(Dataset excerpts)

________________________

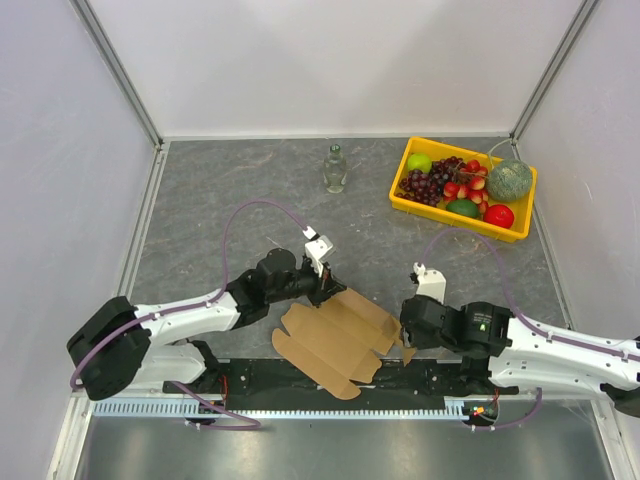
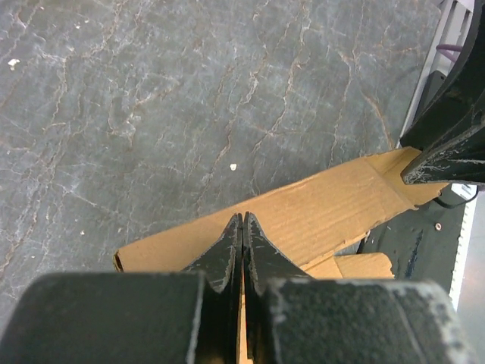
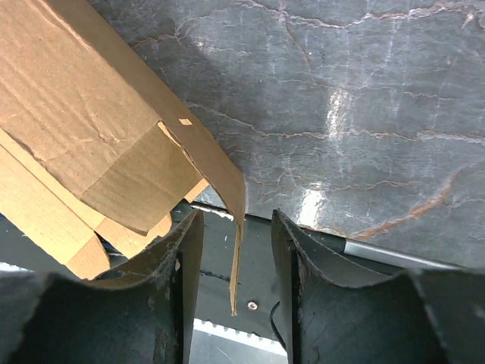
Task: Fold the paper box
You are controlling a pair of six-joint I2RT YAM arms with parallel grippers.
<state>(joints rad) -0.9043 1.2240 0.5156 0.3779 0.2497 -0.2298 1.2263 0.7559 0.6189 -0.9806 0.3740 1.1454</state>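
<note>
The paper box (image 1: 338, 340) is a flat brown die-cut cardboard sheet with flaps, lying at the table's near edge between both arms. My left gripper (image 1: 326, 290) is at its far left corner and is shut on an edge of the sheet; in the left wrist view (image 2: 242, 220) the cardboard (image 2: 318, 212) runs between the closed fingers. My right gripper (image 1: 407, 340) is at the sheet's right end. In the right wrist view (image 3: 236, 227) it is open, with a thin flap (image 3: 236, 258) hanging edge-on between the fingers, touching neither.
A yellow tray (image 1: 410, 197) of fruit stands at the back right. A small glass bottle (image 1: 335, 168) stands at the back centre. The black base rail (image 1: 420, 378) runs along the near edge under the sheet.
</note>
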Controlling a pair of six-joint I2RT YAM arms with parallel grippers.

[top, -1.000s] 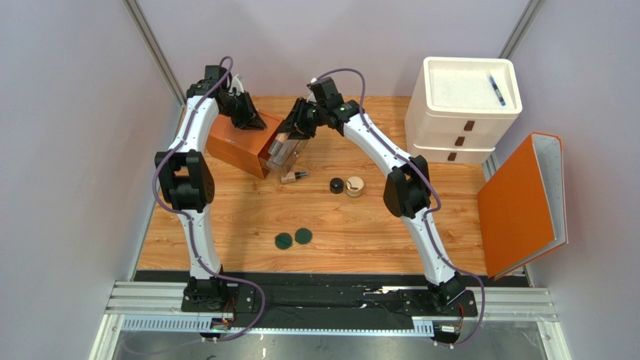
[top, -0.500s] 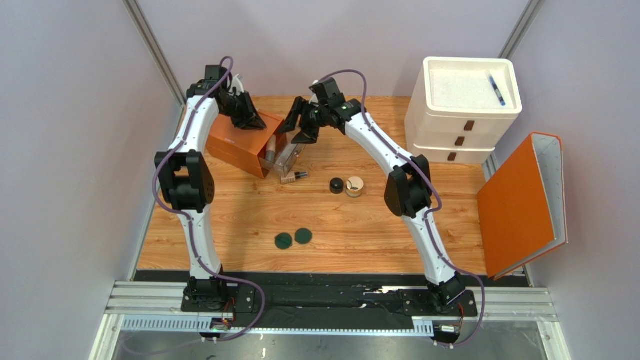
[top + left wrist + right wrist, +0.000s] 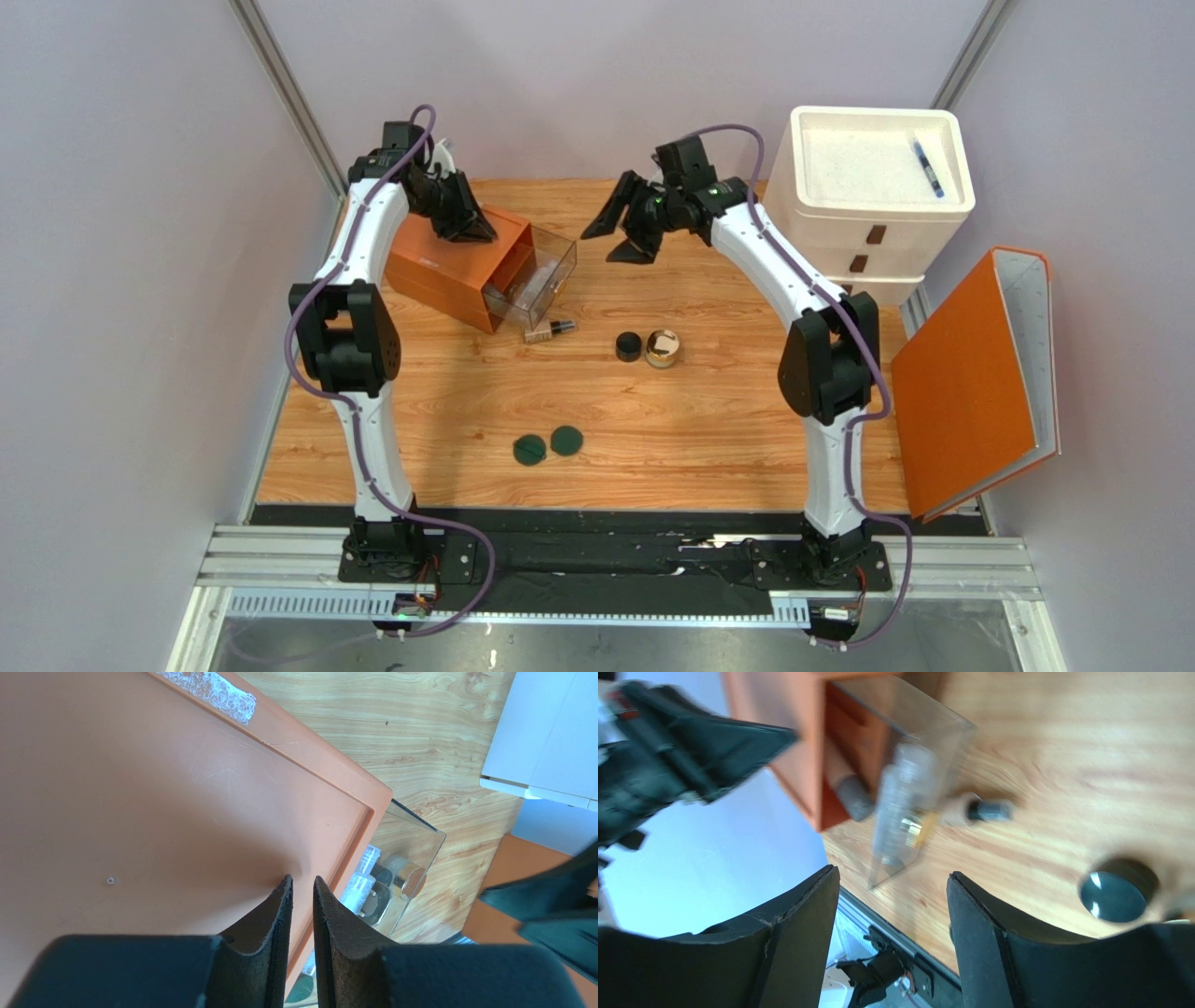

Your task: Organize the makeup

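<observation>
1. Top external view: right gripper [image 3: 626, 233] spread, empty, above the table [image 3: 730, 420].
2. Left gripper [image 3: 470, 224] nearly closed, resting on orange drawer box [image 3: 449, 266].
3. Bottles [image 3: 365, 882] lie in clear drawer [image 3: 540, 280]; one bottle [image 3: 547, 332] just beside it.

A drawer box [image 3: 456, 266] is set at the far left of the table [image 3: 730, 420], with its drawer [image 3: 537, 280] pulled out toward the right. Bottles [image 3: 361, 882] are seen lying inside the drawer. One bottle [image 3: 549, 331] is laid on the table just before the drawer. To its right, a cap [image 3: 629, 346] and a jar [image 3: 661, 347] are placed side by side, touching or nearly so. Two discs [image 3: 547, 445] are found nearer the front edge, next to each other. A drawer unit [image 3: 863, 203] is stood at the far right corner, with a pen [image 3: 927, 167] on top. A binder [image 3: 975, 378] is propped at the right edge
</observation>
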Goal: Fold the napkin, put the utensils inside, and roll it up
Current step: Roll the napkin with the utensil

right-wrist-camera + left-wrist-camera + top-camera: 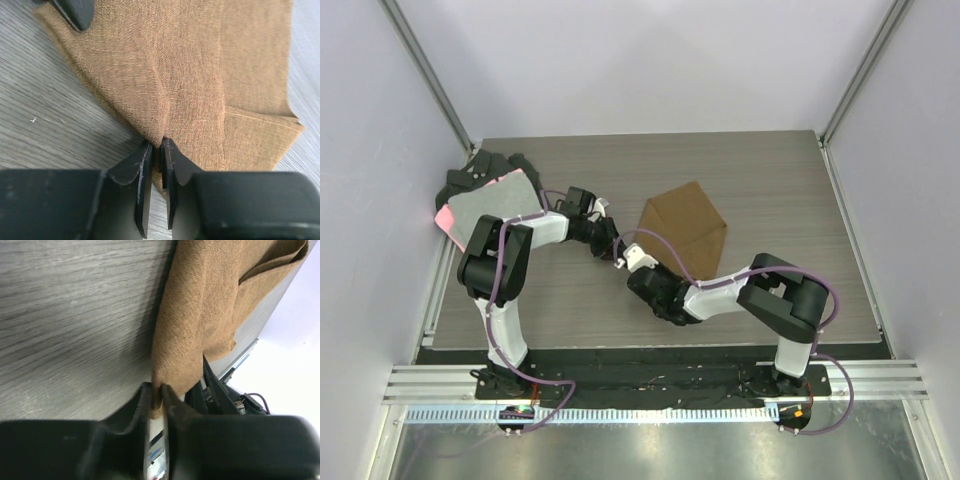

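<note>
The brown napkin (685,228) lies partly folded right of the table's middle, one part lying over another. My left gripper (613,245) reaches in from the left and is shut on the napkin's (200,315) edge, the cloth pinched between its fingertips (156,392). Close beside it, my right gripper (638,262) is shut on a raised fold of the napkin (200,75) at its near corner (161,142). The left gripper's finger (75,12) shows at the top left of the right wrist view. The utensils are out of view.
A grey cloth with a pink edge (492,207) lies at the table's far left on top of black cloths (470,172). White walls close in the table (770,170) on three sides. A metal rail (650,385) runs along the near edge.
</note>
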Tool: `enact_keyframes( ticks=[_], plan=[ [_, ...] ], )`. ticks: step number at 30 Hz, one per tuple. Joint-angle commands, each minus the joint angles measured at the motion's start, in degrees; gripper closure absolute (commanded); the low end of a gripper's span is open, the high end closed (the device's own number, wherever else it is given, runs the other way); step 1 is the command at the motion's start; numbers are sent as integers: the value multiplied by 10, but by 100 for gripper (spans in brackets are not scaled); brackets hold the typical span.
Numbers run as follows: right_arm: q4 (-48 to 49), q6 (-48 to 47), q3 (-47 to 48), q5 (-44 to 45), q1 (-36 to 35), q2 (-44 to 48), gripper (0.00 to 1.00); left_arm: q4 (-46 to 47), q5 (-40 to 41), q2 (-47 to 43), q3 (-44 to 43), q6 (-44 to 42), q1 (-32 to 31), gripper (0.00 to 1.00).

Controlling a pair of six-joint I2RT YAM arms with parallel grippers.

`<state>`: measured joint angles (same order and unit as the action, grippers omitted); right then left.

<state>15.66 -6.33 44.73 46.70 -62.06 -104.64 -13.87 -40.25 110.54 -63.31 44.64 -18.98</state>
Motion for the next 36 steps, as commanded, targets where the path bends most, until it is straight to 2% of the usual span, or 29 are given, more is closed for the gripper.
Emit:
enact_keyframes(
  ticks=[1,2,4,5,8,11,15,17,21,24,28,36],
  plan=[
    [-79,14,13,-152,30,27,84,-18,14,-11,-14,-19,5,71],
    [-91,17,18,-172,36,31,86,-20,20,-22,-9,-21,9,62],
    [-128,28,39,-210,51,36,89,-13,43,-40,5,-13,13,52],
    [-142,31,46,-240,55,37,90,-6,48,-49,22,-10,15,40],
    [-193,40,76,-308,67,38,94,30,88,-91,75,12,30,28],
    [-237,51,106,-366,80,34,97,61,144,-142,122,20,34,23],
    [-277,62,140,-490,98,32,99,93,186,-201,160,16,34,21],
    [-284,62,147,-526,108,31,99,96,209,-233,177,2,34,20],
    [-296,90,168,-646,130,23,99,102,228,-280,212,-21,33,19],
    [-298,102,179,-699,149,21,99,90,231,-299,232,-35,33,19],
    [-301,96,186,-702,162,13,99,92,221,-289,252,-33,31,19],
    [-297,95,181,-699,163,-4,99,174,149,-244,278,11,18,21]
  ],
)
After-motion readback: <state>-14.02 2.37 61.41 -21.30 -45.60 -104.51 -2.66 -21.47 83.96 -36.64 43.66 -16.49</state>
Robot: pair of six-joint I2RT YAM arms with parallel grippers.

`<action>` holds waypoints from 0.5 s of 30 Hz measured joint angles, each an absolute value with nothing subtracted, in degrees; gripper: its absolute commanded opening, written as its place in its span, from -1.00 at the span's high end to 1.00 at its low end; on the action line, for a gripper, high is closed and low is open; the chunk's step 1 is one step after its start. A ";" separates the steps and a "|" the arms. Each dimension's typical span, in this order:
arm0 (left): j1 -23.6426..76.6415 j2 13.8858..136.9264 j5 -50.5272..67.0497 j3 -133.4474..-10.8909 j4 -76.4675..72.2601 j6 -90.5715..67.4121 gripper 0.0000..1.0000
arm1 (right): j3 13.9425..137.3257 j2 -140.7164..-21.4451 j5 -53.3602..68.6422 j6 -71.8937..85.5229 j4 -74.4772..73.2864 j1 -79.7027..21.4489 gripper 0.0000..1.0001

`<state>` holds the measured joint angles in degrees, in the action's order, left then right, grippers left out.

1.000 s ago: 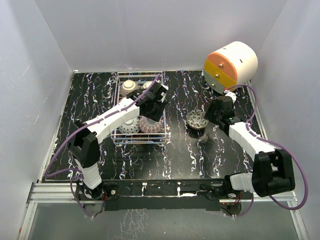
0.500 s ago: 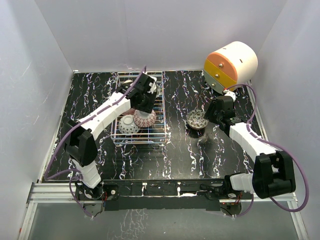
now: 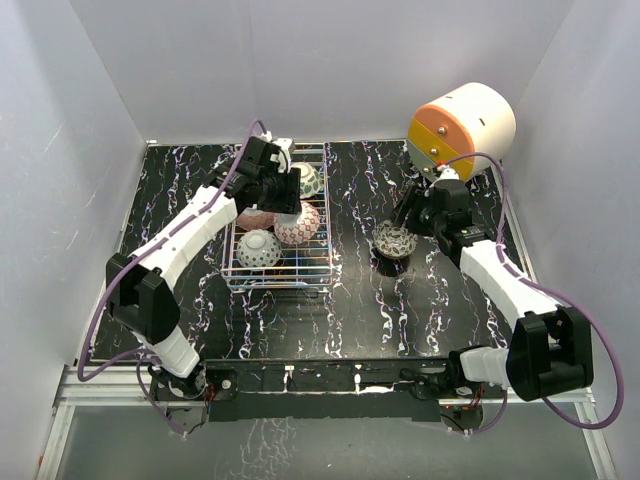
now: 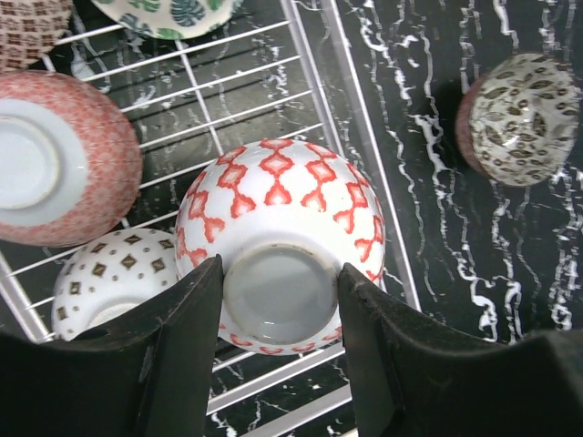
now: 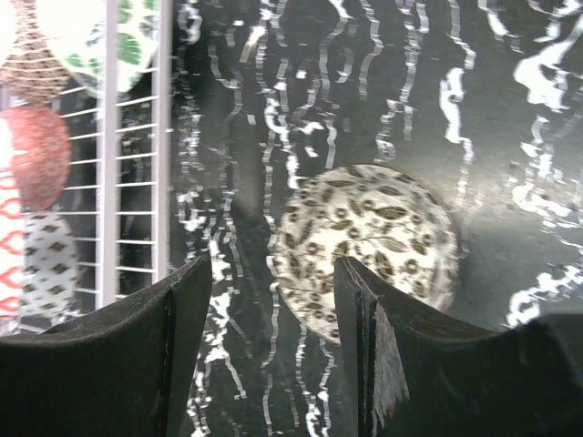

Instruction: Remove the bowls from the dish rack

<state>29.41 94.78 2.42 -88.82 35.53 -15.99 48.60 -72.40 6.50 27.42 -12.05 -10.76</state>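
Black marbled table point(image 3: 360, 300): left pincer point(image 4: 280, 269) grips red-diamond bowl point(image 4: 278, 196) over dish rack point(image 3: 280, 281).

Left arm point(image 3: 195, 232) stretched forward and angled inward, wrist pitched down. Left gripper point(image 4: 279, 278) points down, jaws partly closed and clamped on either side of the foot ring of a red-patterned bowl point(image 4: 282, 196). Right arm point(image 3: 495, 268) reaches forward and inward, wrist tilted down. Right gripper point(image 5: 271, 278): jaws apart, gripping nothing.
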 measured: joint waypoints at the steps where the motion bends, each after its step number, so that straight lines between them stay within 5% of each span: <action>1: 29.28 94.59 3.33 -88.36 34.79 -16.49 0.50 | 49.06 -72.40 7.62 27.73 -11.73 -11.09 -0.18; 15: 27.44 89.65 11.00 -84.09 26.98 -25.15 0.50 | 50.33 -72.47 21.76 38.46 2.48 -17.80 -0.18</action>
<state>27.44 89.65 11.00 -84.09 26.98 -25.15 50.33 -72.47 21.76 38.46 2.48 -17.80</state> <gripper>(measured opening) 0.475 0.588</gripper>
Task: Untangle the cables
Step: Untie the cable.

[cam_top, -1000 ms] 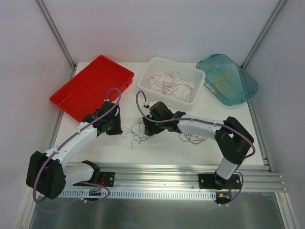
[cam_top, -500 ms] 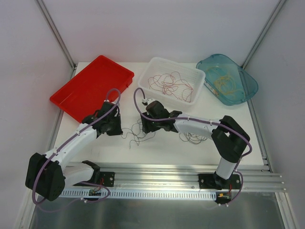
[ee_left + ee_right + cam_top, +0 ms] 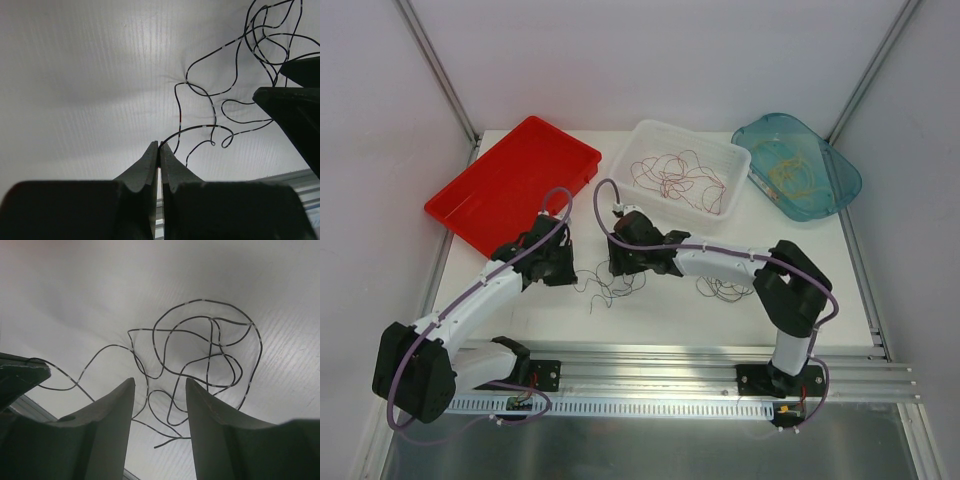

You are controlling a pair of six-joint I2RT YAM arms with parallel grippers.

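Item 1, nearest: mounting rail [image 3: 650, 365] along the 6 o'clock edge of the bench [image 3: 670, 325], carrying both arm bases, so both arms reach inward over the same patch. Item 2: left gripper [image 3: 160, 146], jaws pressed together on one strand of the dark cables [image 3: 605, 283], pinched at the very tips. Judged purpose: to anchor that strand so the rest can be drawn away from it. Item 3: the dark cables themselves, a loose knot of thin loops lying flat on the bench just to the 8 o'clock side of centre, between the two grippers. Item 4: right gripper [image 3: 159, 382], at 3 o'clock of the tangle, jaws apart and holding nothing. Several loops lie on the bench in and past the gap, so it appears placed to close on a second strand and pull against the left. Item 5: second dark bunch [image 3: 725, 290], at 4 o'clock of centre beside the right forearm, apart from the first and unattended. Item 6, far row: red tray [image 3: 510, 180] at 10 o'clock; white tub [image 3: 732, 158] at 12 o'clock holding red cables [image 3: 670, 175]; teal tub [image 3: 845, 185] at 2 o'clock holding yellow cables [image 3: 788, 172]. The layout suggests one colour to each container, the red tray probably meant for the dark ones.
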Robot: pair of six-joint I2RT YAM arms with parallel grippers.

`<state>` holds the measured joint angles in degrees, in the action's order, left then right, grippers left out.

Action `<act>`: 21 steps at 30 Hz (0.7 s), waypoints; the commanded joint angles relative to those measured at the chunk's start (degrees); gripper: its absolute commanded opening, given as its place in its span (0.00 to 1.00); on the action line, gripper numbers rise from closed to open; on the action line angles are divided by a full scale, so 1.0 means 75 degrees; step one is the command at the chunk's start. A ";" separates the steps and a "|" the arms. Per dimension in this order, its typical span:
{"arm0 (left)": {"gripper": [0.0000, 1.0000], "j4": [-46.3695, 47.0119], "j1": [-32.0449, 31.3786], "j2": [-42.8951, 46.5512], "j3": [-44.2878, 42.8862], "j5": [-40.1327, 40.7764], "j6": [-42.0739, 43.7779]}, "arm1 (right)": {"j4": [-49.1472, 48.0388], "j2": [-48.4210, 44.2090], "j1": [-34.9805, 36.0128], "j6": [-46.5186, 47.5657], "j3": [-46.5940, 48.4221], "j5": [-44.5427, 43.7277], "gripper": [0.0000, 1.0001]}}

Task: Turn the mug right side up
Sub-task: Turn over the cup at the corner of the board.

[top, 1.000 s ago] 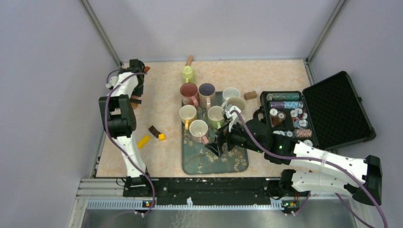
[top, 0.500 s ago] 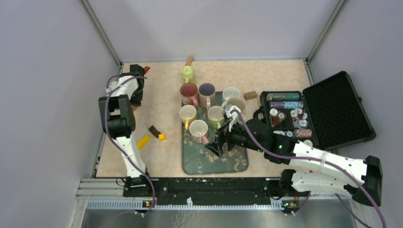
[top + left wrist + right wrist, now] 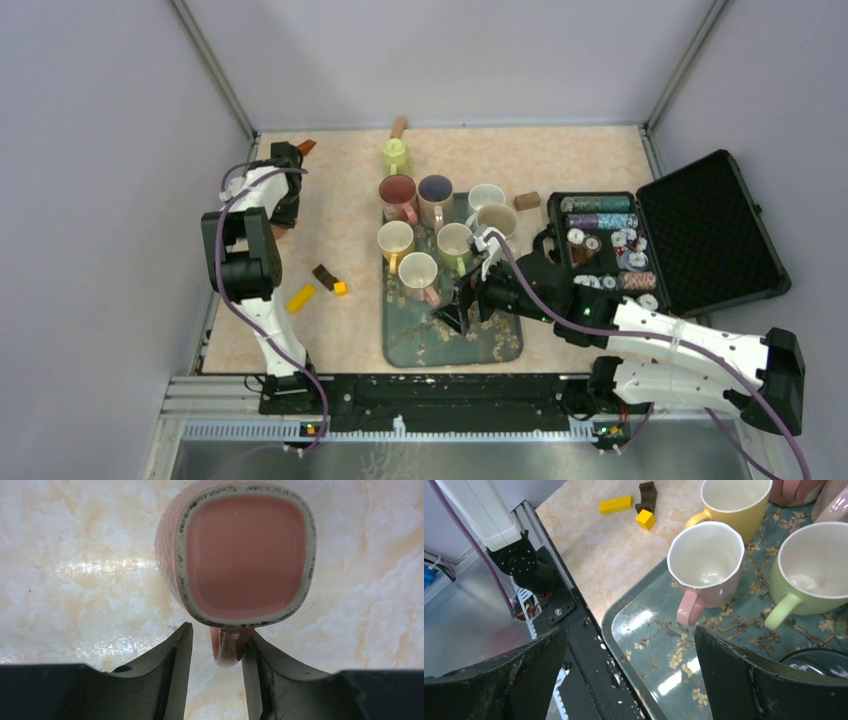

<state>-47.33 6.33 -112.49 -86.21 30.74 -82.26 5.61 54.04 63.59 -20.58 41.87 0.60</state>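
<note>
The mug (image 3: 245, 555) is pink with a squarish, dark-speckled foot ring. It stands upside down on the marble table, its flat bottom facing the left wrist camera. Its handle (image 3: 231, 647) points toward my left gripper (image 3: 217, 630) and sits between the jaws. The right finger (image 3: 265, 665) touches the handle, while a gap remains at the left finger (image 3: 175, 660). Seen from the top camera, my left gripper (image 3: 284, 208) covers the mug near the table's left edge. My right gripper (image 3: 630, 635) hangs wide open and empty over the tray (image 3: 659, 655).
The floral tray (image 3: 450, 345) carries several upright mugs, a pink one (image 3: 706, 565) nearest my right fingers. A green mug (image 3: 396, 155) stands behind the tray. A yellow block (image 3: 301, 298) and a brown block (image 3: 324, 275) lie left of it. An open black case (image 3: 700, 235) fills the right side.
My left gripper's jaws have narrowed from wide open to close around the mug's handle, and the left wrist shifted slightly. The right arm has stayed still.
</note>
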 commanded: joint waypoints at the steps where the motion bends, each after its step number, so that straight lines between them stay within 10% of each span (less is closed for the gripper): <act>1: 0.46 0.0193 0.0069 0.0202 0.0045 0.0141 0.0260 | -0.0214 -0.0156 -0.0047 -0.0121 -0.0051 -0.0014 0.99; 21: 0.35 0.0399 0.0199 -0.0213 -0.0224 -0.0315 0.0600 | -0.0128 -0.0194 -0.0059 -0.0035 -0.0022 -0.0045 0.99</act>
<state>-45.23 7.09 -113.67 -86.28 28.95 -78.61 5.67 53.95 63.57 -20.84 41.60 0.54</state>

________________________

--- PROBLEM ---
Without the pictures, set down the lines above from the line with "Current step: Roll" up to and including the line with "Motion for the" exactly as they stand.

--- ANSWER TO THIS PROBLEM ---
Current step: Roll the napkin with the utensil

right-wrist-camera + left-wrist-camera + top-camera: 

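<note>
The brown napkin (685,228) lies partly folded right of the table's middle, one part lying over another. My left gripper (613,245) reaches in from the left and is shut on the napkin's (200,315) edge, the cloth pinched between its fingertips (156,392). Close beside it, my right gripper (638,262) is shut on a raised fold of the napkin (200,75) at its near corner (161,142). The left gripper's finger (75,12) shows at the top left of the right wrist view. The utensils are out of view.
A grey cloth with a pink edge (492,207) lies at the table's far left on top of black cloths (470,172). White walls close in the table (770,170) on three sides. A metal rail (650,385) runs along the near edge.
</note>
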Tool: `enact_keyframes( ticks=[_], plan=[ [_, ...] ], )`. ticks: step number at 30 Hz, one per tuple. Joint-angle commands, each minus the joint angles measured at the motion's start, in degrees; gripper closure absolute (commanded); the low end of a gripper's span is open, the high end closed (the device's own number, wherever else it is given, runs the other way); step 1 is the command at the motion's start; numbers are sent as integers: the value multiplied by 10, but by 100 for gripper (spans in brackets are not scaled); brackets hold the typical span.
Numbers run as follows: right_arm: q4 (-48 to 49), q6 (-48 to 47), q3 (-47 to 48), q5 (-44 to 45), q1 (-36 to 35), q2 (-44 to 48), gripper (0.00 to 1.00); left_arm: q4 (-46 to 47), q5 (-40 to 41), q2 (-47 to 43), q3 (-44 to 43), q6 (-44 to 42), q1 (-32 to 31), gripper (0.00 to 1.00).

Controlling a pair of six-joint I2RT YAM arms with parallel grippers.

`<state>`: measured joint angles (same order and unit as the action, grippers omitted); right then left.

<state>15.66 -6.33 44.73 46.70 -62.06 -104.64 -13.87 -40.25 110.54 -63.31 44.64 -18.98</state>
Motion for the next 36 steps, as commanded, targets where the path bends most, until it is straight to 2% of the usual span, or 29 are given, more is closed for the gripper.

What the exercise asked for has been given in full.